But honestly – when in your life would it be more convenient?? If you’re (1) not married (2) have no mortgage (3) have no children (4) have some $ in the bank…you’re YOUNG and it might just be the best time to take an early mid-life vacation. These are all points that I have made for myself…and everyday I think about it, the evidence mounts that NOW is the time to try – and like I said before – no promises you’ll finish. Isn’t it only 1 in 5 who do? Having no “home responsibilities” might just give you the extra incentive to finish it in a season.

It might be the best year of your life. And if it’s meant to be, things will start to happen that will encourage you (and me) to take a long walk in the woods.

Pacific Tortuga
08-22-2009, 14:45
[quote=Jester2000;882421]Under any circumstances it's probably a good idea to tell PT to F Off. He doesn't mind, and you'll feel really good about it.


Thanks Jester, I knew I could depend on your support.

Since you received that "hikers choice award" for being in more Trail movies than anyone else you act like your trowel doesn't stink. :)

jbrecon2
08-22-2009, 21:01
you know i wasnt all that sure if this was a dream or something i just always thought would be cool. if it wasn't a dream, i've made it one. its worse than the biggest crush i ever had. when i go to sleep i think about it, when i wake up i think about it. i've found myself in REI three times in the last week writing down ounces of gear.

how can i ever look my kids (when i have some) in the eye and say "follow your dreams" if i dont do this. basically, i'm going hiking.

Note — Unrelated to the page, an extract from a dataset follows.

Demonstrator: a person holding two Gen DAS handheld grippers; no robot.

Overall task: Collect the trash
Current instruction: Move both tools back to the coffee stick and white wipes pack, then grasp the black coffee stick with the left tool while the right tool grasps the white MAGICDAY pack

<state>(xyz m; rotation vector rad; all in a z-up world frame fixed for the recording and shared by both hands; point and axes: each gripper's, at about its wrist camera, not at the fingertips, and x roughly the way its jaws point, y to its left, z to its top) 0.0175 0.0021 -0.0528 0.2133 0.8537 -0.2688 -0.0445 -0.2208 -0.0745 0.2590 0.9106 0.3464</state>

well, the only thing to do now is think up a trail name....or perhaps let someone name me again. i was given one before (tripod) because i had two walking sticks and one good leg. than it was taken away from me when someone else came along with that name. i was than called "northface" because it seemed everything i owned was northface gear. perhaps to give myself a little incentive not to leave trail i will call myself "won't quit" haha. perhaps.....i'll have a contest on here and let one of you name me. two packs of Ramen for the winner wooooo hooooo!!!!

Nomaderwhat
08-22-2009, 21:45
I'm JB's brother. Regardless of his doubts, we're doing this hike. If he were to back out, I would torment him with my glorious tales!! And even if I had none (impossible), I would make them up.. simply to drive him nuts. Perhaps the fact that he isn't capable of allowing his little brother to "hike his own hike", while he hikes to his car, and drives to work.. is just the motivation he needed. I on the other hand, was sold once I heard that we get to sleep with mice and lose our toenails. Sweet! So look out for these brothers in March of twentyten.

Pacific Tortuga
08-22-2009, 21:50
:welcome Wish you two the best.

Just a Hiker
08-22-2009, 22:24
I feel that deciding to thru-hike the AT isn't really deciding on an single event....it's deciding on a lifestyle change. If you do choose to hike the AT, you are going to learn that you didn't need alot of that "stuff" to begin with and your life will be different from that point forward. I have yet to meet a long distance hiker who's life wasn't changed by their experiences on the AT, or any other long distance trail for that matter.

On the trail, you are going to have lots of time to think about your life and what's really important to you; and when you finish the trail and go home, you will more than likely adjust your lifestyle accordingly......that's the power that all of America's long distance trails have. Of course, that's not always the case; I've met thru-hikers who couldn't wait to finish so they can get back to the lives they had prior to the trail, and it's those people who never really come back to the trail and you never see them again..........however, that's the exception to the rule.

I would advise you to just make a final decision and atleast try it out for awhile. If it's not for you..........then go home. If the AT is everything you hoped for.......then keep walking. Either way, your life will change for the better. Good Luck!


Just Jim

Jester2000
08-23-2009, 12:19
Since you received that "hikers choice award" for being in more Trail movies than anyone else you act like your trowel doesn't stink. :)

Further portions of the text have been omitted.